Start of Block

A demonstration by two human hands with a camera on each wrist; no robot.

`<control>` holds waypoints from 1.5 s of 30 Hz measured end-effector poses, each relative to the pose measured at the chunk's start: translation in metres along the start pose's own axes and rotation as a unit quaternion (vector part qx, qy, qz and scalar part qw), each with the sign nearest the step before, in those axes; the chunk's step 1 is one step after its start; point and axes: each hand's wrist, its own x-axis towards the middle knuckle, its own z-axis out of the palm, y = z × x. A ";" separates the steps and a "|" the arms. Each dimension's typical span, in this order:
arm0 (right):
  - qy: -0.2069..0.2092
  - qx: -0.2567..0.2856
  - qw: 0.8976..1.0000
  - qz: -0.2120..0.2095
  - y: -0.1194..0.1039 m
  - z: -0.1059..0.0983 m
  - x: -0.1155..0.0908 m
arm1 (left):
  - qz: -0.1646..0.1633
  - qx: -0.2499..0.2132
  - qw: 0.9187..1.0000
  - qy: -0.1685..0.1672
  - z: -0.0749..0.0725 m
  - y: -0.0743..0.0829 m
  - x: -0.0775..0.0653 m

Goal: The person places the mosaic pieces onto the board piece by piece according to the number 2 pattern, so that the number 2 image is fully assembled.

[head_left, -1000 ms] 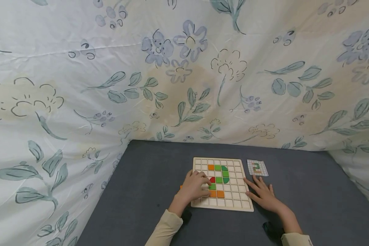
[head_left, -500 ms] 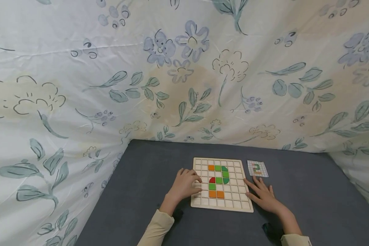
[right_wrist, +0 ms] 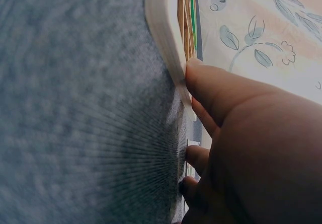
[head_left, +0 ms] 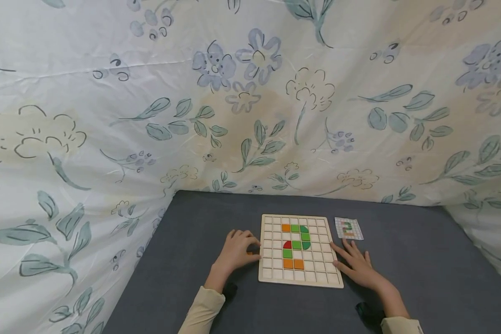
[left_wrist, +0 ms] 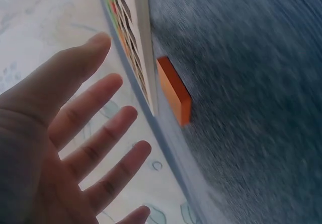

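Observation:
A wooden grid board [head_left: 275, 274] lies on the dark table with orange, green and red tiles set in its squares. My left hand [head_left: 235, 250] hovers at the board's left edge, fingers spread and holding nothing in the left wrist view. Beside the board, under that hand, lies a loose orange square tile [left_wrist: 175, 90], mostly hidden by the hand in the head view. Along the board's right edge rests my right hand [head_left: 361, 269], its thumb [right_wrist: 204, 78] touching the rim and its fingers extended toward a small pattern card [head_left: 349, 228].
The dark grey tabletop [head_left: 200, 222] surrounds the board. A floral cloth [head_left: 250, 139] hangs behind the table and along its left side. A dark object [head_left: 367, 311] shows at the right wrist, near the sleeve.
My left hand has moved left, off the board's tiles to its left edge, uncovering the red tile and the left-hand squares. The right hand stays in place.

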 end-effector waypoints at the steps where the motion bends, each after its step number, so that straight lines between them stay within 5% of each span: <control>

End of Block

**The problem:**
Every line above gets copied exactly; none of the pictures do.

**Answer section:**
A demonstration by two human hands with a camera on each wrist; no robot.

`<control>` holds waypoints from 1.5 s of 30 Hz measured end-effector poses, each relative to the pose measured at the chunk's start: translation in metres along the start pose's own axes and rotation as a unit quaternion (vector part qx, qy, qz and scalar part qw), each with the sign nearest the step before, in those axes; the chunk's step 1 is one step after its start; point and axes: each hand's wrist, its own x-axis towards the middle knuckle, its own z-axis out of the palm, y = z × x. A ";" separates the steps and a "|" the arms. Each dimension's typical span, in this order:
arm0 (right):
  - qy: -0.2069..0.2092
  - qx: -0.2567..0.2856
  - qw: 0.8976..1.0000
  - qz: -0.2120..0.2095
  - y: -0.1194..0.1039 m
  - z: -0.1059..0.0983 m
  - x: -0.1155..0.0908 m
arm1 (left):
  - qz: -0.1646..0.1633
  - qx: -0.2499..0.2132
  - qw: 0.9187..1.0000
  - qy: -0.1685..0.1672
  - z: -0.0749..0.0725 m
  - y: -0.0743..0.0829 m
  - x: -0.0775..0.0653 m

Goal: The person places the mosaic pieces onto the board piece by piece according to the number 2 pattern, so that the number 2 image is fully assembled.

[head_left, -1000 ms] 
[head_left, -500 ms] 
[right_wrist, +0 ms] 
[head_left, +0 ms] 
[left_wrist, +0 ms] 

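Observation:
A wooden grid board [head_left: 275, 274] lies on the dark table with orange, green and red tiles set in its squares. My left hand [head_left: 235, 250] hovers at the board's left edge, fingers spread and holding nothing in the left wrist view. Beside the board, under that hand, lies a loose orange square tile [left_wrist: 175, 90], mostly hidden by the hand in the head view. Along the board's right edge rests my right hand [head_left: 361, 269], its thumb [right_wrist: 204, 78] touching the rim and its fingers extended toward a small pattern card [head_left: 349, 228].
The dark grey tabletop [head_left: 200, 222] surrounds the board. A floral cloth [head_left: 250, 139] hangs behind the table and along its left side. A dark object [head_left: 367, 311] shows at the right wrist, near the sleeve.
My left hand has moved left, off the board's tiles to its left edge, uncovering the red tile and the left-hand squares. The right hand stays in place.
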
 end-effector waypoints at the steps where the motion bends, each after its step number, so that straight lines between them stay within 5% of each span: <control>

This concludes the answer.